Raising a Glass to Johannes van Dam, Who Taught Me How to Handle Gout

"Jesus, Jesus, allm├Ąchtiger Gott, 
ai, ai, ai, 
sei vorsichtig, Alois! 
Das Zipperl!"

~ Ludwig Bemelmans
Hotel Splendid

While otherwise in good health, I have developed gout, a sort of arthritis caused when uric acid crystalizes in joints. Although the condition has a genetic component, certain foods can aggravate it. Drinking alcohol to excess is almost certain to bring an attack. Mine is the classic version: a hot, swollen joint in my big toe. Fortunately, the attacks are infrequent, but when they strike, the pain is exquisite. Even a breeze could bring agony on those days.
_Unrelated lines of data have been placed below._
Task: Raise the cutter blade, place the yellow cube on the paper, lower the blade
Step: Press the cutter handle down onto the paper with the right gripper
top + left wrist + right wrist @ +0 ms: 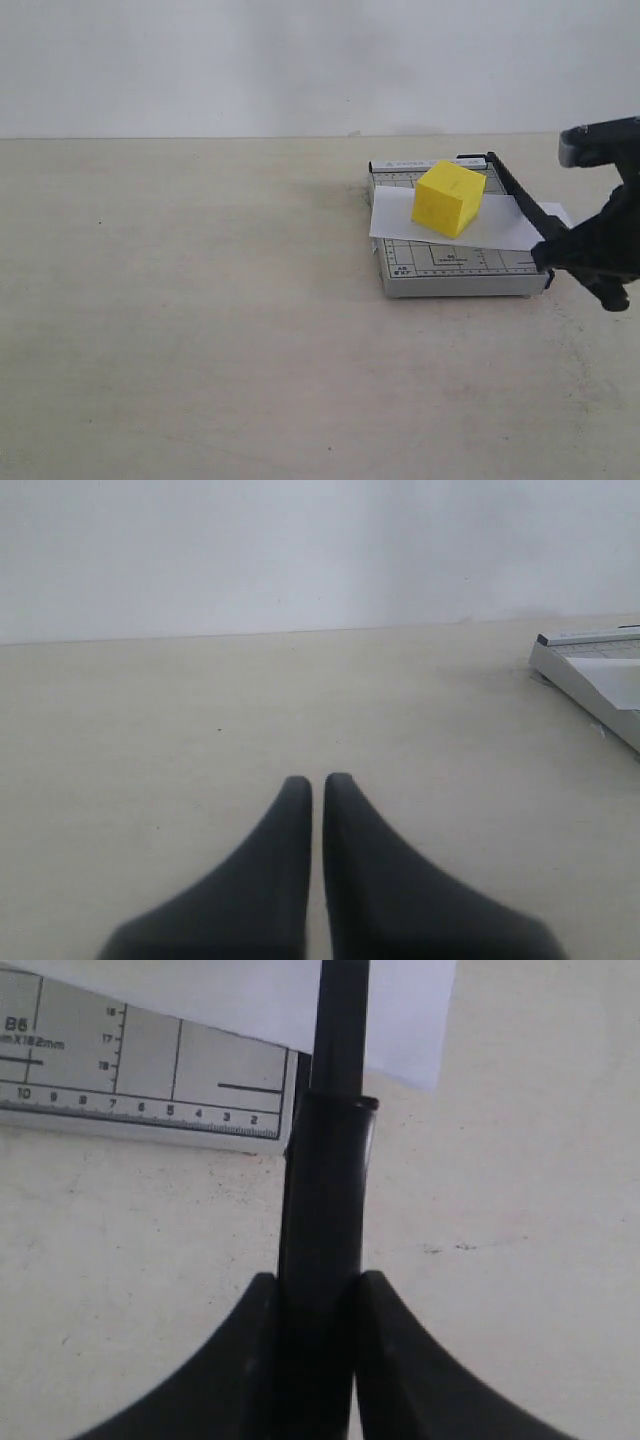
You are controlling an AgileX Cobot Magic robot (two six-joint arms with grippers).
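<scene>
The yellow cube [449,197] sits on the white paper [497,226], which lies across the grey gridded cutter base [450,268]. The black cutter blade [518,197] slopes slightly above the base's right edge, its thick handle end held by my right gripper [556,256]. In the right wrist view the fingers [252,1360] clamp the round black handle [325,1210], with the paper [400,1010] and the base's ruler edge [150,1070] beyond. My left gripper [312,780] is shut on nothing over bare table, the base's corner [585,675] off to one side.
The cutter stands on a pale beige table [200,320] in front of a white wall [300,60]. My right arm [605,150] hangs over the table's right side. The left arm is out of the exterior view.
</scene>
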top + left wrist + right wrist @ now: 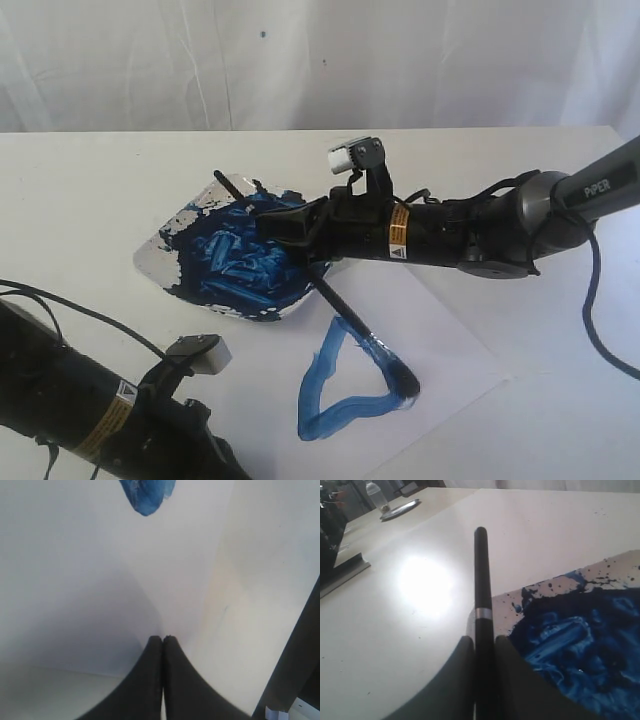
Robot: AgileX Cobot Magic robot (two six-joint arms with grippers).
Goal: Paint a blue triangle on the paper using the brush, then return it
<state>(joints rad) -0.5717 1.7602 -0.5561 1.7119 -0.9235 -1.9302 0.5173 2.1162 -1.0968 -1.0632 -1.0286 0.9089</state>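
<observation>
Left gripper sits closest, low at the near edge. Its fingers are pressed flat together with nothing between them, so it's basically just parked there.

Right gripper is the busy one. Its fingers are clamped on the brush, one either side of the black handle, just behind the little silver band. The butt end of the handle pokes out past the fingertips, and the long part slants away behind them, down to the paper.

The bristle end looks like it's touching the sheet right at one corner of the blue triangle, well clear of the fingers. The triangle is a chunky, wobbly outline, and all three sides look closed up.

Directly under the right fingers is the paint dish, smeared all over with dark blue. One edge of it lies just beside the paper. Everything's on a white table.
</observation>
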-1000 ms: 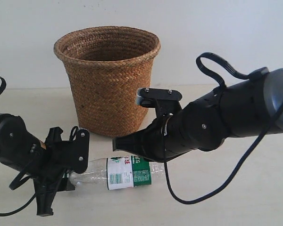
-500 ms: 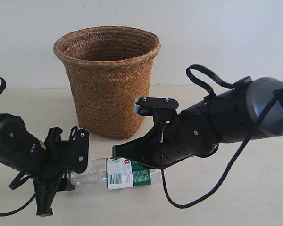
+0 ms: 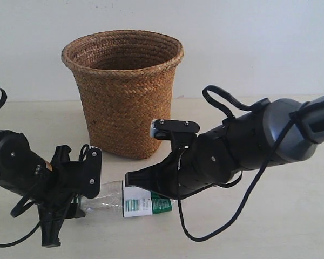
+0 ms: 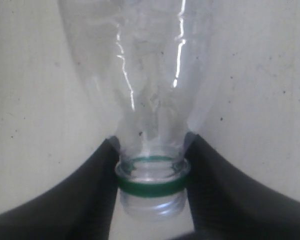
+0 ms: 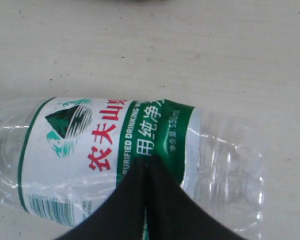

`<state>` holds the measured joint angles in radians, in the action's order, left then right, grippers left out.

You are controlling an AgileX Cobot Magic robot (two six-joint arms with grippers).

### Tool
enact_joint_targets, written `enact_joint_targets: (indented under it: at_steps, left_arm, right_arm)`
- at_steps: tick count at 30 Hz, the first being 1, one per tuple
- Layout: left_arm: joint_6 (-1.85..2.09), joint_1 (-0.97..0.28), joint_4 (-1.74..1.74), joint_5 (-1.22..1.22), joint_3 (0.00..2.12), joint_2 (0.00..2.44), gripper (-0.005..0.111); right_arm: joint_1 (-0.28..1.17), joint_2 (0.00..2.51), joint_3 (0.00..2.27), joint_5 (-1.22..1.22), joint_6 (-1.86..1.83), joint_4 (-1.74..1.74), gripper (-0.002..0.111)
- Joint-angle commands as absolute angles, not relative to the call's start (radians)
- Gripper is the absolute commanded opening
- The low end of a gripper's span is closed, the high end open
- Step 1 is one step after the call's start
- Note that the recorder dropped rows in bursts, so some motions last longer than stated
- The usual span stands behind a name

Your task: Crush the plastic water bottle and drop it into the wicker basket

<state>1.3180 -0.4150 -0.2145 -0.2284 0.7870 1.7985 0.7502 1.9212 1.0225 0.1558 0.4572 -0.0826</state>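
Observation:
The plastic water bottle lies on its side on the table in front of the wicker basket. My left gripper is shut on the bottle's neck, just at the green ring; the threaded mouth shows no cap. My right gripper is shut, its two fingers pressed together with nothing between them. Their tip rests on the white-and-green label of the bottle, over its middle. The arm hides the bottle's far end in the exterior view.
The basket stands upright behind the bottle, its open rim well above both grippers. A black cable from the right arm loops down onto the pale table. A white wall runs behind the table.
My right arm has come down and to the left, bringing its shut fingers onto the bottle's label. The left gripper and the basket have not moved.

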Motion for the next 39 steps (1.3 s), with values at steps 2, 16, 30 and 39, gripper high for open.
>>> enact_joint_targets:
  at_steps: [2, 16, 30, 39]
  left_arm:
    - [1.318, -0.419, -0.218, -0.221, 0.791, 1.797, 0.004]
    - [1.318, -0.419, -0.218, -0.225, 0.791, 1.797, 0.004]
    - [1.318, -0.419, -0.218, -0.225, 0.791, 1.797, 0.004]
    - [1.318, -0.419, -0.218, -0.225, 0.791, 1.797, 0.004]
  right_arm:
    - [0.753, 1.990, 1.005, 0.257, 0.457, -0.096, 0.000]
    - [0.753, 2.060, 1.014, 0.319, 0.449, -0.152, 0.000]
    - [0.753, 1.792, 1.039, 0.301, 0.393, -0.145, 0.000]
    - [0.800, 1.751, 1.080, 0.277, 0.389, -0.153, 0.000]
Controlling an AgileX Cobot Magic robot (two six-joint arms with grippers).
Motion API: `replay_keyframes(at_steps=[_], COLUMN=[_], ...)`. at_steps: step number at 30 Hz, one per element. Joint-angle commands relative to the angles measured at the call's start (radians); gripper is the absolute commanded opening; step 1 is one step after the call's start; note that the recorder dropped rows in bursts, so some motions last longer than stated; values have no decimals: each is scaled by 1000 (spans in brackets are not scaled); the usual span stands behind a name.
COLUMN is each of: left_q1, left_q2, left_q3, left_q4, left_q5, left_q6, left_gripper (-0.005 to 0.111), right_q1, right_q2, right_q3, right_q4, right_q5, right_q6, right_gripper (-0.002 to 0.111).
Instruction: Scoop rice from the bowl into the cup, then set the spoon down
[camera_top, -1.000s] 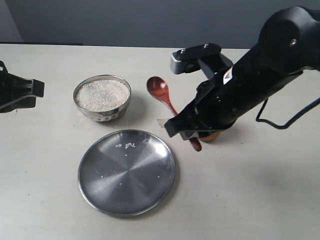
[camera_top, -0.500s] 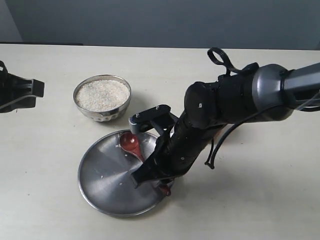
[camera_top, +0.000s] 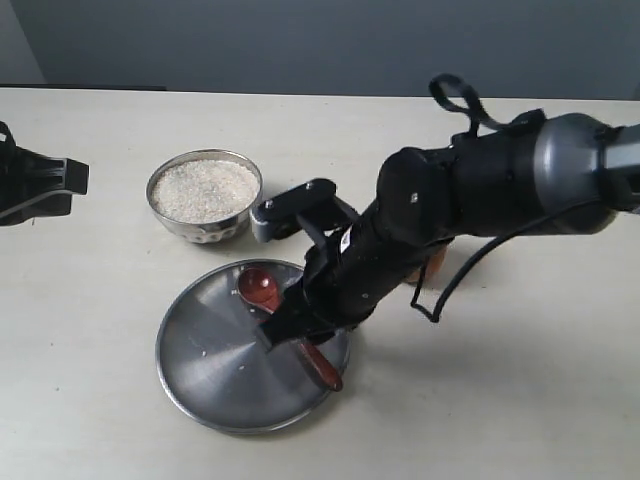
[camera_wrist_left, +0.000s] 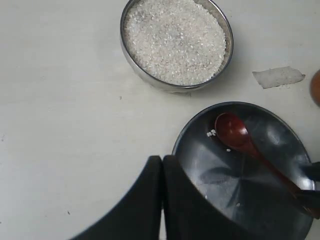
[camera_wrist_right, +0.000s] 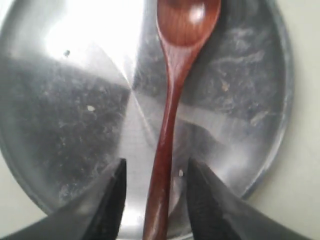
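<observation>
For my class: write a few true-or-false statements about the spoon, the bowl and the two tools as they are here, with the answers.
1. The spoon lies on the steel plate. True.
2. The right tool is clamped on the spoon's handle. False: its jaws stand open, with a gap on each side of the handle.
3. The bowl is empty. False: it is full of rice.
4. The left tool has its jaws shut together and holds nothing. True.
</observation>
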Motion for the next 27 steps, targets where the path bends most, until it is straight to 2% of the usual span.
replay_keyframes(at_steps=[1,2,4,12,20,27], left_q1=[-3,-3,-3,-3,-3,-3], left_q2=[0,0,0,0,0,0], left_q3=[-6,-6,-6,-6,-6,-6], left_q4=[-1,-1,-1,-1,-1,-1], left_q5=[-9,-9,-9,-9,-9,-9], left_q6=[1,1,1,1,1,1], left_gripper=[0,0,0,0,0,0], right_q1=[2,2,2,2,2,2], right_q2=[-134,-179,-237,-474,-748,-945], right_q3=[1,1,1,20,212,388], right_q4=[-120,-215,-320,-537,-744,-789], right_q5=[-57,-46,-24,106,110,92], right_q6=[45,106,173,327,502,561], right_gripper=[29,13,0,0,0,0])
The writer Ludwig Bemelmans (1898-1962) describes the condition in a paragraph that might as well be describing me:
Grandfather had several times a year attacks of very painful gout, which in Bavaria is called Zipperl. Much of the time, one or the other of his legs was wrapped in cotton and elephantine bandages. If people came near it, even Mother, he chased them away with his stick saying: "Ah, ah, ah" in an ecstasy of pain and widening his eyes as if he saw something very beautiful far away. Then he would rise up in his seat, while his voice changed to a whimpering "Jesus, Jesus, Jesus."
Johannes van Dam
Photo: Harry Meijer www.harrymeijer.com
My old friend Johannes van Dam coached me on how to deal with gout and what prescriptions to ask of my doctor. Johannes, an indefatigable food writer who dominated Amsterdam’s dining scene for decades, suffered from the affliction as well. When I used to visit the city — “our cosmopolitan village,” he called it — the two of us would eat all over town: bakeries, restaurants, cheese shops and butchers, markets, cafes, Indonesian and Chinese restaurants…wherever there was good food to be had. Forget American restaurant critics who traveled incognito; even the postman on the street would hail him by name. Now and then, we had tea or hot chocolate and simply watched movies at his flat above the Athenaeum bookstore in the center of town. Like my own home, his was packed with thousands of books dealing with food and drink.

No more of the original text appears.